[SOURCE RECORDS — start]
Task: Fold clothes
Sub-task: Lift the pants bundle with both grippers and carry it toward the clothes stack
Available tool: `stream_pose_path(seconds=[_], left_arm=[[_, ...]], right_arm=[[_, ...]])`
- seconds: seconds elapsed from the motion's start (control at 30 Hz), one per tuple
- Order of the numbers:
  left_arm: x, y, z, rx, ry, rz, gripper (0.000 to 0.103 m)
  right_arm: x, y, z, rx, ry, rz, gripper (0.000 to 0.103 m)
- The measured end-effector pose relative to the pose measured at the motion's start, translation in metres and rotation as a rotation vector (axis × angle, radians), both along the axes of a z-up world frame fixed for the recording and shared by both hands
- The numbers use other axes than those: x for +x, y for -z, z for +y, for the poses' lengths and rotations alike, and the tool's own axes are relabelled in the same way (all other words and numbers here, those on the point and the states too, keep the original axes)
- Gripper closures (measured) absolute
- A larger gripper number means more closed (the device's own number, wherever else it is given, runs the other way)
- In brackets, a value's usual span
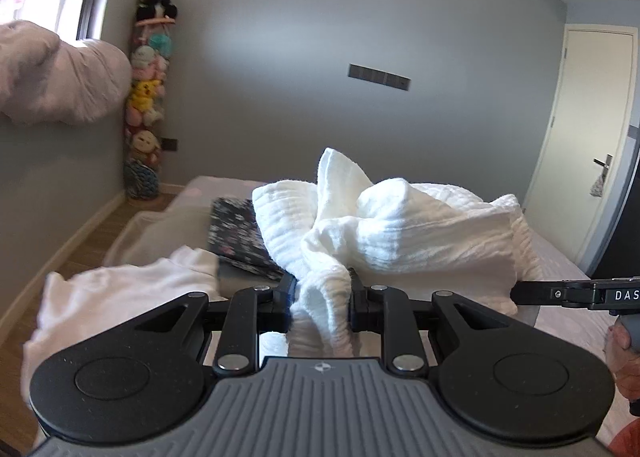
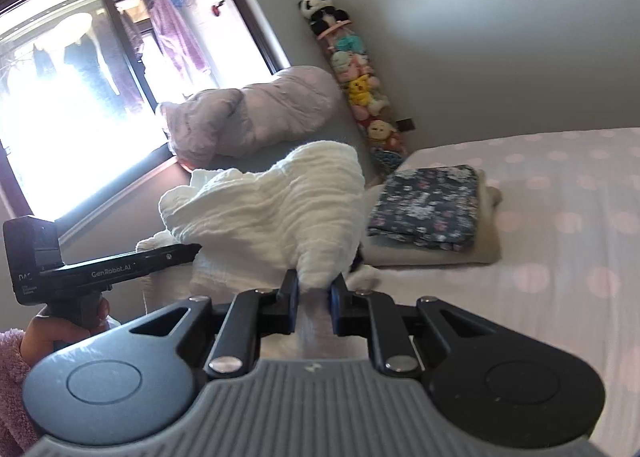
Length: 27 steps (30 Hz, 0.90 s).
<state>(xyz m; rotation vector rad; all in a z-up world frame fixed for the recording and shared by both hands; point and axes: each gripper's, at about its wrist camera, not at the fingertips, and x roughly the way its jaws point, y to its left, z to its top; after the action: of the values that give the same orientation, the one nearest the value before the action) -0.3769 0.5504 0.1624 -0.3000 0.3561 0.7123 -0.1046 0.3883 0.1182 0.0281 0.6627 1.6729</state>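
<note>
Aloft: white garment (image 1: 400, 225), both grippers

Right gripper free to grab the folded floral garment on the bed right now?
Probably not: the right gripper is shut on the white cloth, which the left gripper also holds. The floral garment itself lies uncovered.

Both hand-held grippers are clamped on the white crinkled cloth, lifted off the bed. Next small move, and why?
Probably draw the two apart to stretch the cloth flat. The left hand-held gripper and right hand-held gripper each pinch a bunched fold of the white crinkled cloth, which hangs crumpled between them above the bed. It needs spreading before any fold; the folded floral garment already lies stacked aside.
</note>
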Motion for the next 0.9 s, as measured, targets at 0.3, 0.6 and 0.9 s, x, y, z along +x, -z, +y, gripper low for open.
stream_pose_path(seconds=[0.3, 0.6, 0.9], left_arm=[[-0.081, -0.056, 0.049, 0.108, -0.223, 0.115, 0.082], [-0.078, -0.015, 0.116, 0.061, -0.277, 0.232, 0.082], [-0.028, 0.051, 0.180, -0.005, -0.254, 0.338, 0.082]], right_arm=[[-0.110, -0.029, 0.104, 0.040, -0.194, 0.058, 0.085], [-0.128, 0.027, 0.199, -0.066, -0.201, 0.127, 0.085], [-0.096, 0.079, 0.270, -0.150, -0.146, 0.050, 0.084]])
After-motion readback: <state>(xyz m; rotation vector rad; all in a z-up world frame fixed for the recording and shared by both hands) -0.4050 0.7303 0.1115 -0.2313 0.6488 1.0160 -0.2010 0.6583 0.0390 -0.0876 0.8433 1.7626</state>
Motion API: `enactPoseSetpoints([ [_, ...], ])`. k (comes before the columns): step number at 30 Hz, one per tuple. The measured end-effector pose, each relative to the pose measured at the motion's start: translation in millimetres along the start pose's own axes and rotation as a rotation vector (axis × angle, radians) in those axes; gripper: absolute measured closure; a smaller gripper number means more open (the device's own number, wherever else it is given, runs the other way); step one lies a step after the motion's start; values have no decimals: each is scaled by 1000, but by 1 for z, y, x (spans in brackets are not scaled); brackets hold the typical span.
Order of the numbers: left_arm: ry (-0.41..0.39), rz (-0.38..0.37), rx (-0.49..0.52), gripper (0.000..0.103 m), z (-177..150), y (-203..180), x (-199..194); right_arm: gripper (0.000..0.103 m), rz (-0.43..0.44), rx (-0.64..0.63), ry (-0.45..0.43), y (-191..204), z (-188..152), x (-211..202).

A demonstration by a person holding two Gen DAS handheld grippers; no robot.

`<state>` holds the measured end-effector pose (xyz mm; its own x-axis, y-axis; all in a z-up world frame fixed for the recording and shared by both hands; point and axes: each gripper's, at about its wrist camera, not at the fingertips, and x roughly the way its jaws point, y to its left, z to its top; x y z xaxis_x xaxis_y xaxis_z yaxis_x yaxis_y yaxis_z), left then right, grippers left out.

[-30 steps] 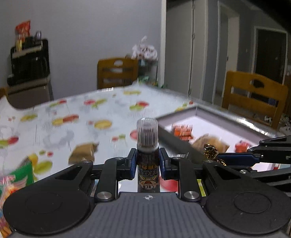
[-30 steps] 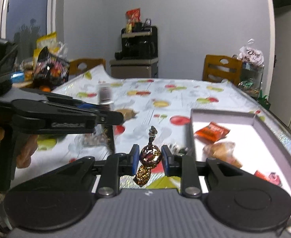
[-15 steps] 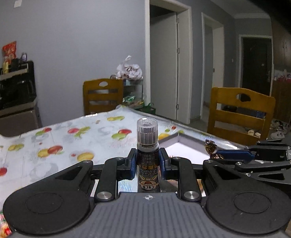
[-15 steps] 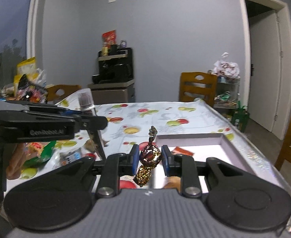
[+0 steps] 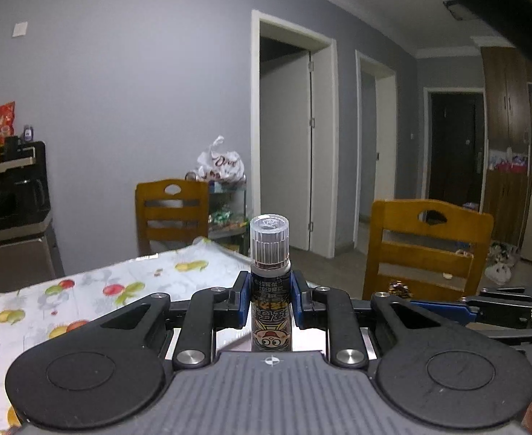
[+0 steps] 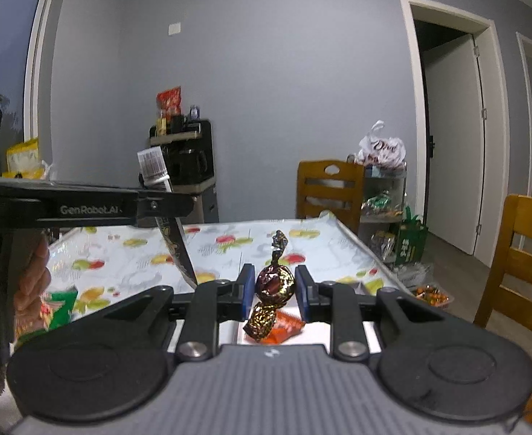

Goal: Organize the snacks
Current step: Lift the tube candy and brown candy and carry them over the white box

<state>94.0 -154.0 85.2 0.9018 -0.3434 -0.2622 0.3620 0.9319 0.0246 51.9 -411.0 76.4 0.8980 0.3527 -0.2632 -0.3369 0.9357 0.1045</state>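
Left wrist view showed your left gripper [image 5: 269, 301] clenched on a small bottle [image 5: 269, 279], its blue pads pressed against the dark label just under the clear ribbed cap. You held the bottle upright, long axis vertical, cap uppermost. Just to the right, your right gripper [image 5: 443, 308] reached in side-on with a foil tip of its load showing above the fingers. Beyond both lay the table [image 5: 84, 293] under its fruit-print cloth, then a wooden chair [image 5: 425, 250] and the grey wall.

Seen from the right wrist, your right gripper [image 6: 274, 290] was grasping a foil-wrapped candy [image 6: 274, 284], round body between the pads, twisted ends running up and down. Directly beneath and just ahead of it, a white tray [image 6: 369, 333] showed between the fingers, with an orange packet [image 6: 284, 330] already in it. Your left gripper [image 6: 164, 204] hung off to the left with the bottle [image 6: 157, 181] tilted in this view.

Judging from that, the tray lay below the candy, so your right hand was the nearer one to a drop; the bottle stood further left of it.
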Motion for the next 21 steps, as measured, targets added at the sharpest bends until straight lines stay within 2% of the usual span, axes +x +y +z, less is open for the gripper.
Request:
enactPoseSetpoints([
  [3, -1, -3, -14, 79, 7, 0, 8, 80, -9, 17, -17, -9, 6, -3],
  [5, 17, -6, -17, 79, 8, -1, 17, 80, -17, 21, 2, -13, 5, 0],
  [14, 176, 33, 31, 79, -16, -10, 88, 80, -56, 44, 133, -34, -23, 32],
  [18, 240, 14, 58, 79, -30, -20, 115, 80, -80, 73, 169, -46, -35, 42],
  [21, 254, -2, 78, 79, -39, -32, 131, 80, -108, 89, 200, -55, -45, 52],
])
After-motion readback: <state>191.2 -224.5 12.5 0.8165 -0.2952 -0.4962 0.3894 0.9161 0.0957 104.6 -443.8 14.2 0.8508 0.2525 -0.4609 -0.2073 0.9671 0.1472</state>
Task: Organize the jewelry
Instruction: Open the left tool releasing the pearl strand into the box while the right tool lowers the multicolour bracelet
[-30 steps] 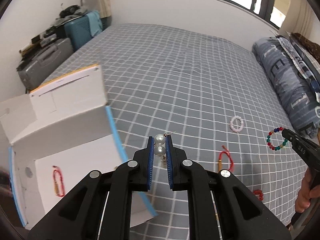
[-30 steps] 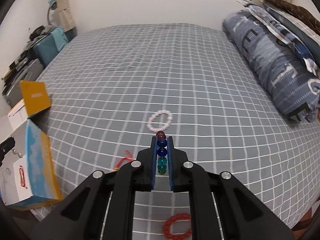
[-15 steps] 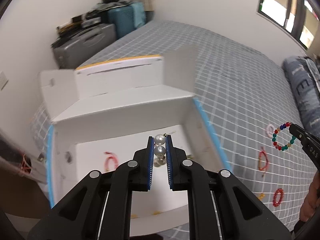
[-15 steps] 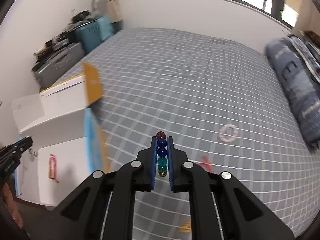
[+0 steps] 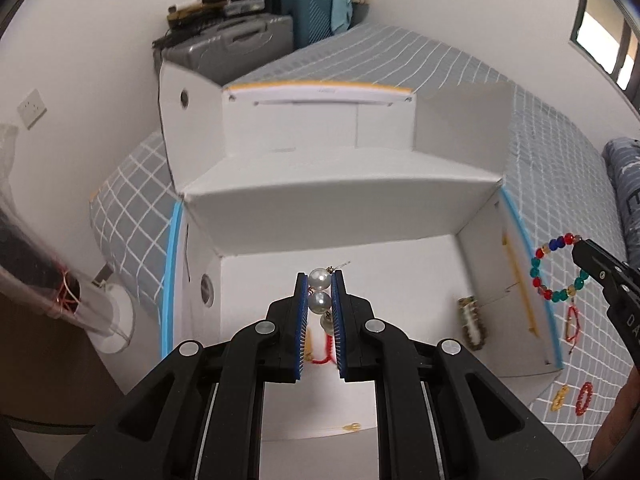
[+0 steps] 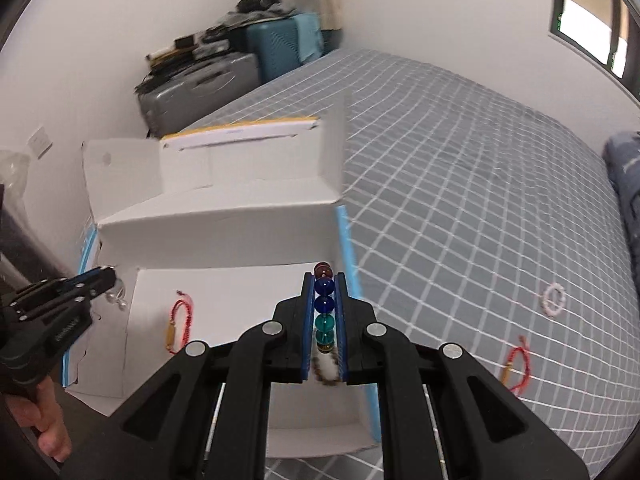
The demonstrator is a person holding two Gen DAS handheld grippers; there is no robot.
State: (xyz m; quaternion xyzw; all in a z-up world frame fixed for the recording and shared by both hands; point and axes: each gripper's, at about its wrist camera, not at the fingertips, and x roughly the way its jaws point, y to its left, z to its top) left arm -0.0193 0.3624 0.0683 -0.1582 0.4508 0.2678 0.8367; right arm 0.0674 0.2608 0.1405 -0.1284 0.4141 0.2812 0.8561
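Note:
My left gripper (image 5: 320, 280) is shut on a pearl earring (image 5: 320, 300) and holds it over the inside of the open white box (image 5: 360, 208). My right gripper (image 6: 324, 280) is shut on a multicoloured bead bracelet (image 6: 324, 304) above the box's right blue-edged wall (image 6: 344, 248); the bracelet also shows in the left wrist view (image 5: 556, 268). Inside the box lie a red string bracelet (image 6: 180, 316), a brown bead bracelet (image 5: 472, 324) and a thin gold chain (image 5: 520, 288).
On the grey checked bedspread (image 6: 480, 200) lie a pink bead bracelet (image 6: 554, 300), a red string bracelet (image 6: 516, 364), a red bead ring (image 5: 584, 398) and a yellow piece (image 5: 560, 398). Suitcases (image 6: 224, 80) stand by the wall beyond the box.
Both grippers have swung left from over the bedspread to the white box. The left one now hangs over its inside, the right one at its right wall. Both grips are unchanged.

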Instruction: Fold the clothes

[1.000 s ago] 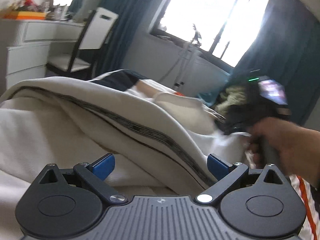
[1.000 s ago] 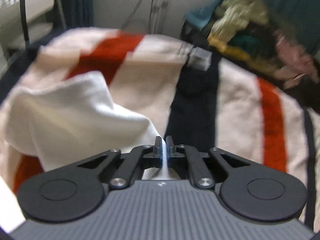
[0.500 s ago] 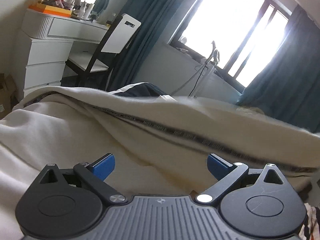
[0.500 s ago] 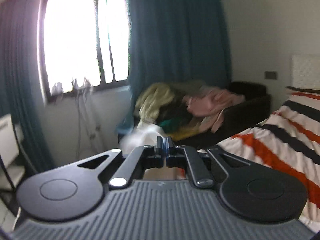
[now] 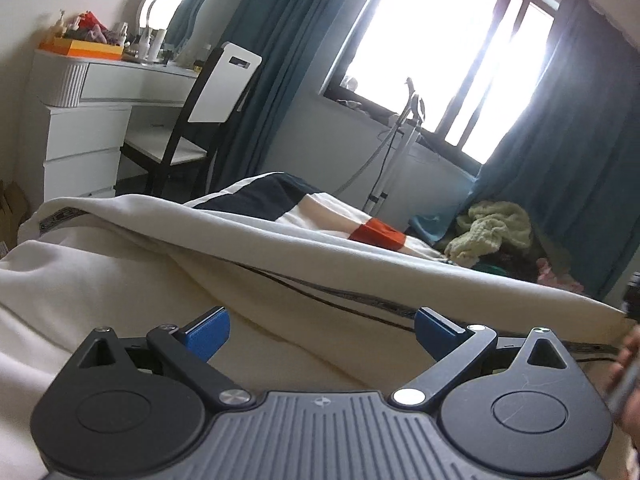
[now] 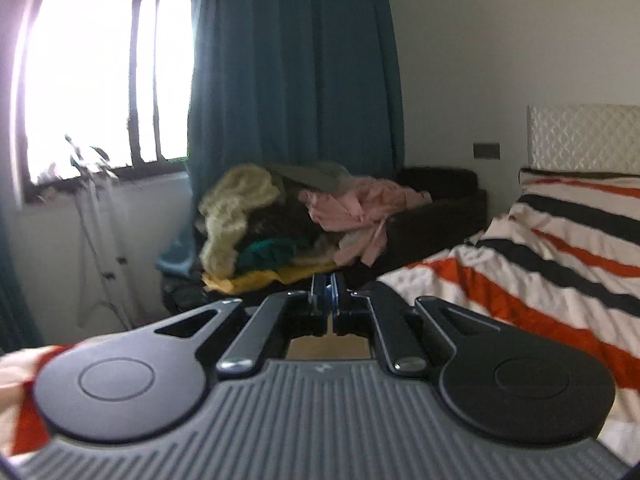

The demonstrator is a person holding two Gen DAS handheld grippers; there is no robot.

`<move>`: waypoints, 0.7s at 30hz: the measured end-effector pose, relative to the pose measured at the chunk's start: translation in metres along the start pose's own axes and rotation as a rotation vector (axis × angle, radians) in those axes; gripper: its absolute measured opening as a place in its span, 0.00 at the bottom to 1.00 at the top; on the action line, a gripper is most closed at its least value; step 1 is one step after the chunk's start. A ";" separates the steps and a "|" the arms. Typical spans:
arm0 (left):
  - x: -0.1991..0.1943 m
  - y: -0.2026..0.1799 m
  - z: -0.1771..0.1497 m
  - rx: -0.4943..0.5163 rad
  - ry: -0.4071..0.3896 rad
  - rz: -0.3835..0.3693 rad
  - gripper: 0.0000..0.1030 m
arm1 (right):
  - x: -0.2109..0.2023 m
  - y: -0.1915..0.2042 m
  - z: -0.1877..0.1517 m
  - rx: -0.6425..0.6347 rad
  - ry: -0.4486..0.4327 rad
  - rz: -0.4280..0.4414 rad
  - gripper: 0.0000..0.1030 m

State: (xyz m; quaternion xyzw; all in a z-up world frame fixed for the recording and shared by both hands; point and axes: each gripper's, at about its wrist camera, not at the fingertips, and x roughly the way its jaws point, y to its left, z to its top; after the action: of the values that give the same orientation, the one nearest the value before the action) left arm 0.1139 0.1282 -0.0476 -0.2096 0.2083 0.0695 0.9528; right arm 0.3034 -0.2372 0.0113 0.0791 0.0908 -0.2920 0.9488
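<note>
1. Here, the left gripper (image 5: 322,330) stands wide, its blue pads well apart, with nothing between them; it hangs low over a cream garment (image 5: 120,292).
2. The cream garment lies across the bed, covering most of the left wrist view. A raised fold (image 5: 360,256) runs from upper left to the right edge, and a dark patterned band (image 5: 352,294) follows beneath that fold.
3. At the right edge of that view, a blurred part of a hand (image 5: 628,364) shows beside the fold's end.
4. The right gripper (image 6: 329,292) is pinched fully together. Whether cloth sits between the pads cannot be told from its own view.
5. The bed carries a striped cover (image 6: 540,264) in white, orange and black, with a quilted pale headboard (image 6: 584,140) at its far end.
6. A heap of clothes (image 6: 280,220), pale yellow, pink, green and dark, is piled on a dark seat beside the bed.
7. Teal curtains (image 6: 292,80) flank a bright window (image 5: 440,40).
8. A white dresser (image 5: 84,120) with cluttered top and a round mirror (image 5: 164,0) stands at the wall, a chair (image 5: 200,120) just beside it.
</note>
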 end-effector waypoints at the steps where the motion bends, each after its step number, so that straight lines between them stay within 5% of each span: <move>1: 0.009 -0.001 -0.002 0.006 0.004 0.006 0.97 | 0.019 0.010 -0.006 -0.008 0.014 -0.018 0.05; 6: 0.058 -0.005 -0.017 0.035 0.044 0.029 0.97 | 0.106 0.047 -0.035 -0.084 0.026 -0.105 0.03; 11: 0.096 -0.012 -0.031 0.090 0.080 0.057 0.97 | 0.153 0.034 -0.060 -0.005 0.173 -0.052 0.03; 21: 0.095 -0.018 -0.032 0.116 0.073 0.075 0.97 | 0.106 -0.075 -0.058 0.200 0.375 0.179 0.07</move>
State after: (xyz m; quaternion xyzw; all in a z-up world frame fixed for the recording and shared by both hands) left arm 0.1922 0.1022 -0.1075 -0.1484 0.2545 0.0853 0.9518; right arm 0.3396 -0.3433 -0.0755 0.2334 0.2285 -0.1946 0.9249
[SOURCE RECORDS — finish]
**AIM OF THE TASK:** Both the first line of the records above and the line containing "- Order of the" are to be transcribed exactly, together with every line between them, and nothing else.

**TASK SOLUTION:**
Task: Fold clothes
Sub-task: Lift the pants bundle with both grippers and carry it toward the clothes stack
Available tool: `stream_pose_path(seconds=[_], left_arm=[[_, ...]], right_arm=[[_, ...]])`
- seconds: seconds elapsed from the motion's start (control at 30 Hz), one per tuple
- Order of the numbers:

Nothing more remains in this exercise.